Além do prefeito, o secretário de administração, Rafael Celestino, o secretário de educação, Misael Cordeiro, o ex-secretário da fazenda, Zaqueu Rogério Francez, e o proprietário da empresa envolvida, Cionei Luiz Zanotti, foram indiciados. “As ilicitudes são claras e perceptíveis através de uma simples análise perfunctória dos documentos produzidos, que demonstram claros indícios de fraude no processo licitatório”, aponta o documento.
De acordo com o inquérito policial, “os valores praticados nos pregões estão, de fato, notadamente fora do valor de mercado”, acima do preço da concorrência, demonstra a investigação. Além disso, o delegado cita que a quantidade comprada estaria acima da demanda municipal e que, justamente pela alta quantia, o valor dos objetos deveria diminuir, o que não ocorreu. “Essa licitação, no mínimo, deveria ter sido anulada”, acrescenta Farah.

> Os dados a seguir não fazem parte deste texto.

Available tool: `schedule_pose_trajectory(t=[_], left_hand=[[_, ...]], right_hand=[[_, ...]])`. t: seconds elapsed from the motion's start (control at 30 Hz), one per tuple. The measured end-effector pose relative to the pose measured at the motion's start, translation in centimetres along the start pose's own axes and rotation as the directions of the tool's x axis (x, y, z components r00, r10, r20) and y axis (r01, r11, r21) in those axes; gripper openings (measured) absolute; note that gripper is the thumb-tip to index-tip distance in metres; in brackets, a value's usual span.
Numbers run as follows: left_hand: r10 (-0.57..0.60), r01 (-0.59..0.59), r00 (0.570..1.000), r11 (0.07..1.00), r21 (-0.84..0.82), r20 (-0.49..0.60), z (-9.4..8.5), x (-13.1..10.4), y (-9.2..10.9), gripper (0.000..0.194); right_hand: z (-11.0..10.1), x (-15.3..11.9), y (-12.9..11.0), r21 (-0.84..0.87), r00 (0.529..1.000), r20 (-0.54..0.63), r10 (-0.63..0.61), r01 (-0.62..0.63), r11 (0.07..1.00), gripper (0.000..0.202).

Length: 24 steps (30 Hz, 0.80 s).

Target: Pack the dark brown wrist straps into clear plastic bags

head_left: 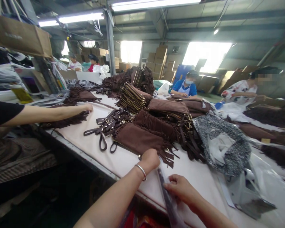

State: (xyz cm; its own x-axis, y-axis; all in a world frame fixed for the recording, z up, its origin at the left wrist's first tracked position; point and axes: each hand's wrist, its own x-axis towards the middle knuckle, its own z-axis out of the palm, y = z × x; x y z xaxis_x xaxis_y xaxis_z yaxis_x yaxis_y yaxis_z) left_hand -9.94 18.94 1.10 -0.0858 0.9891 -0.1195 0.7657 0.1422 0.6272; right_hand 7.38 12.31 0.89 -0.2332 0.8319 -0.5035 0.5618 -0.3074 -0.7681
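My left hand (pixel 150 160), with a silver bangle at the wrist, is closed beside the near edge of a brown fringed pouch (pixel 139 137). What its fingers grip is hidden. A narrow clear plastic bag (pixel 165 190) with something dark inside runs from beside that hand toward me. Its right side is pinched between the thumb and fingers of my right hand (pixel 179 188). Left of the pouch lies a heap of dark brown wrist straps (pixel 109 123) with gold clasps. Behind it are stacked brown zip pouches (pixel 168 106) and more gold-edged ones (pixel 133 98).
Another person's arm (pixel 54 113) reaches over the table (pixel 73 134) from the left. A grey speckled fabric bundle (pixel 224 144) and clear plastic (pixel 268 177) lie to the right. A large brown fringed pile (pixel 130 79) stands farther back. Co-workers sit beyond, among cartons (pixel 156 60).
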Motion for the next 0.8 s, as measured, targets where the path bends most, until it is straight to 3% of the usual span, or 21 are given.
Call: schedule_pose_trajectory(t=[0.1, 0.23, 0.37, 0.5, 0.67, 0.8], left_hand=[[-0.029, 0.028, 0.998, 0.999, -0.019, -0.053, 0.3, 0.3, 0.4, 0.020], [-0.052, 0.034, 0.987, 0.993, -0.115, -0.155, -0.2, -0.8, 0.5, 0.022], [-0.084, 0.034, 0.977, 0.969, -0.244, -0.198, -0.1, -4.9, -0.1, 0.021], [-0.163, 0.127, 0.985, 0.901, -0.415, -0.052, 1.7, -9.9, -0.5, 0.022], [-0.237, 0.293, 0.955, 0.654, -0.698, 0.178, 2.6, -11.8, 0.7, 0.031], [-0.173, 0.460, 0.887, 0.265, -0.848, 0.427, 2.2, -10.6, 2.0, 0.030]], right_hand=[[0.8, 0.0, -0.6, -0.004, 0.999, -0.031, 0.026, -0.026, 1.000, 0.014], [1.1, 0.5, -1.7, 0.088, 1.000, -0.009, 0.001, 0.000, 0.996, 0.021], [0.8, 0.3, -2.0, 0.407, 0.998, 0.068, -0.001, -0.027, 0.913, 0.021], [0.7, 0.4, -2.2, 0.583, 0.988, 0.150, 0.039, -0.121, 0.803, 0.014], [1.1, 1.9, -2.5, 0.583, 0.995, 0.089, 0.046, -0.089, 0.807, 0.018], [1.3, 2.7, -2.2, 0.537, 0.999, 0.035, 0.011, -0.028, 0.843, 0.024]])
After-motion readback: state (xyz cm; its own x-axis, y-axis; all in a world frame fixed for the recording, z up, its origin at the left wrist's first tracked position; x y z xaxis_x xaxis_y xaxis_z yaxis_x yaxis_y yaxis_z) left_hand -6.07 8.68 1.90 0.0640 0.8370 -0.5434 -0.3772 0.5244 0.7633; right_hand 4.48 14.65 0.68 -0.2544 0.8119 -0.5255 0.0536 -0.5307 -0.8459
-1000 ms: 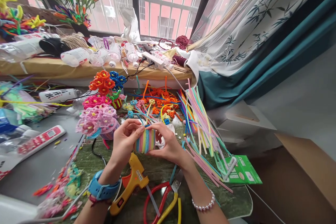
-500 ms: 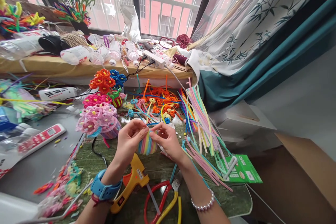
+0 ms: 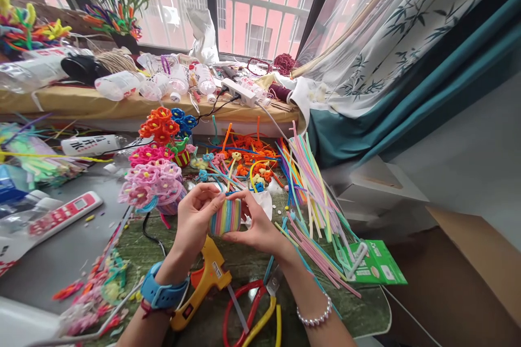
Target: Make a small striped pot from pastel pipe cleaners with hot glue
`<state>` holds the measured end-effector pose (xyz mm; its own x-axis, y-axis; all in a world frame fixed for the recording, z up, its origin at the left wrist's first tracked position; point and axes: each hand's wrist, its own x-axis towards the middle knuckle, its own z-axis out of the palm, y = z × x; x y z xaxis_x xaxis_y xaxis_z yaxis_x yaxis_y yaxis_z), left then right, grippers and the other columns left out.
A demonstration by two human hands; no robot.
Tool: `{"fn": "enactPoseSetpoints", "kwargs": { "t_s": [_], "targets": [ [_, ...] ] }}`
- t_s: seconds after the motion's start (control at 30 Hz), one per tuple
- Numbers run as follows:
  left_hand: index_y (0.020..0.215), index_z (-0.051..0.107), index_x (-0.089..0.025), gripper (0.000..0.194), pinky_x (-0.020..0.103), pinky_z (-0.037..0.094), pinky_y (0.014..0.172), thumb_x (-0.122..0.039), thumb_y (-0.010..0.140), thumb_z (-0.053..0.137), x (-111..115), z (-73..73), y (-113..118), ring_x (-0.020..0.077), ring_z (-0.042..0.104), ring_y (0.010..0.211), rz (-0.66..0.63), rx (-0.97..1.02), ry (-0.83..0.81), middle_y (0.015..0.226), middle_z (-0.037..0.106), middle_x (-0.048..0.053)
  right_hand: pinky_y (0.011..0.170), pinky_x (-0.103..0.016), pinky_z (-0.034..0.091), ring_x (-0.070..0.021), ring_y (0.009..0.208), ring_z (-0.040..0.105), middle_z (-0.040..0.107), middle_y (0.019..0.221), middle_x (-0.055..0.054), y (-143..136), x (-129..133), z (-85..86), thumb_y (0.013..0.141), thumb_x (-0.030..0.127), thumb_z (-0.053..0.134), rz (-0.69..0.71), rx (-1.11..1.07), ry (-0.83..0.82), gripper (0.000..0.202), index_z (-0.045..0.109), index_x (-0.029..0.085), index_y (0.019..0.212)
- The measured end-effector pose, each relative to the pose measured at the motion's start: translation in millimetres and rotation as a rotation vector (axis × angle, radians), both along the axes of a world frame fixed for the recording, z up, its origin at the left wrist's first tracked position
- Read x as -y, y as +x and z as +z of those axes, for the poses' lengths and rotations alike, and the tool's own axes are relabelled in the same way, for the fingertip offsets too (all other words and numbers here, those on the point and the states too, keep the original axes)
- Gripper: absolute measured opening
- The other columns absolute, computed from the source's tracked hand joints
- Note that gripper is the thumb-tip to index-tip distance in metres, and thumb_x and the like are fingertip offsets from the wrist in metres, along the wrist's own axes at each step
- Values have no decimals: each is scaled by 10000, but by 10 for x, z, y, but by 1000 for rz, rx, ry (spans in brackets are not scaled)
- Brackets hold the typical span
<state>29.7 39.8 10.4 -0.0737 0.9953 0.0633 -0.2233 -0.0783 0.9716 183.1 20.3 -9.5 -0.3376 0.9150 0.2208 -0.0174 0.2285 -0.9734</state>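
Observation:
Between my two hands is a small pot-shaped piece covered in pastel pipe cleaners (image 3: 226,218), striped pink, yellow and blue. My left hand (image 3: 198,216) pinches its left upper side with thumb and fingers. My right hand (image 3: 257,223) grips it from the right, thumb along the lower edge and fingers at the top. Part of its top is hidden by my fingers. Below my left hand lies a yellow glue gun (image 3: 214,265) with a glue stick in its back. Scissors with red and yellow handles (image 3: 260,303) lie beside it.
Pipe-cleaner flowers in pink (image 3: 152,187) and orange (image 3: 158,126) stand at the left. Loose pastel pipe cleaners (image 3: 311,184) and a green packet (image 3: 380,263) lie at the right. Orange scraps (image 3: 254,154) are behind my hands. Plastic bottles (image 3: 120,85) line the sill.
The striped piece has turned and tilted, showing more of its side. My right hand has moved from pinching the top edge to holding it round the right side.

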Motion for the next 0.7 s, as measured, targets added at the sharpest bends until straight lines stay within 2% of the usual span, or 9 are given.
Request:
{"fn": "enactPoseSetpoints", "kwargs": {
  "t_s": [0.13, 0.23, 0.33, 0.4, 0.7],
  "targets": [
    [787, 608, -181, 331, 199, 430, 547, -340, 610, 838, -12, 44, -14, 109, 574, 623, -30, 44, -65, 721, 626, -27, 815, -294, 502, -186, 977, 581, 579, 1160, -40, 15, -5, 38, 668, 319, 841, -24, 34, 35, 648, 535, 257, 1235],
    [821, 614, -187, 332, 200, 429, 552, -361, 635, 827, -4, 66, -19, 108, 583, 624, -70, 46, -95, 725, 644, -29, 751, -286, 515, -185, 933, 590, 592, 1137, -50, 38, -18, 80, 731, 399, 782, -74, -18, -61, 515, 591, 249, 1186],
    [837, 633, -188, 287, 202, 439, 582, -362, 682, 800, 16, 82, -21, 114, 593, 658, -97, -40, -30, 732, 652, -21, 654, -263, 504, -164, 794, 580, 615, 933, -36, 50, -34, 103, 751, 468, 738, -121, -90, -205, 387, 635, 200, 1011],
    [845, 640, -186, 253, 207, 444, 589, -356, 716, 775, 33, 97, -24, 121, 591, 663, -111, -120, 29, 718, 650, -14, 621, -248, 485, -149, 733, 552, 594, 826, -16, 52, -37, 114, 725, 480, 749, -126, -94, -236, 362, 632, 182, 894],
    [883, 668, -207, 93, 210, 435, 550, -276, 825, 648, 116, 185, -36, 130, 602, 626, -94, -351, 229, 717, 668, -3, 576, -218, 448, -143, 737, 512, 557, 819, -13, 58, -11, 162, 760, 452, 686, -146, -37, -152, 275, 610, 188, 753]
  ]
}}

Além do valor praticado, outra suspeita recai quando da entrega do material, diferente e superior da prevista em edital. Documentos mostram que apontadores, canetas, cola, lápis, tesouras, massa para modelar, papel sulfite e réguas somam mais do que o dobro da licitada. “As notas fiscais vieram com números de materiais diferentes dos solicitados na licitação. Não sabemos se todo o material foi entregue, ou se tudo foi pago. Não tivemos acesso a esses documentos”, explica o delegado.
O ex-secretário da fazenda, Zaqueu, disse, ao telefone, que está tranquilo com o decorrer das investigações. Ele afirmou que sua pasta não tem ligação com o setor de licitações da Prefeitura e que não acompanhou o tramite de contratação da empresa que forneceria os materiais. Evandro, Misael, Rafael e Cionei foram procurados por telefone, mas não foram encontrados.
Investigações
continuam
Em função de o prefeito possuir foro judicial especial, a Comarca de Balneário Piçarras repassou a investigação diretamente ao Tribunal de Justiça de Santa Catarina. O processo foi reaberto na quinta-feira, 13, e uma nova linha de investigação deverá dar continuidade ao caso, a partir do inquérito policial.
O Ministério Público Federal (MPF) e a Polícia Federal (PF) também analisam o processo, já que os materiais foram adquiridos com recursos federais do Fundo de Manutenção e Desenvolvimento da Educação Básica e de Valorização dos Profissionais da Educação (Fundeb). No entanto, não há prazo definido ou qualquer evolução nos trabalhos.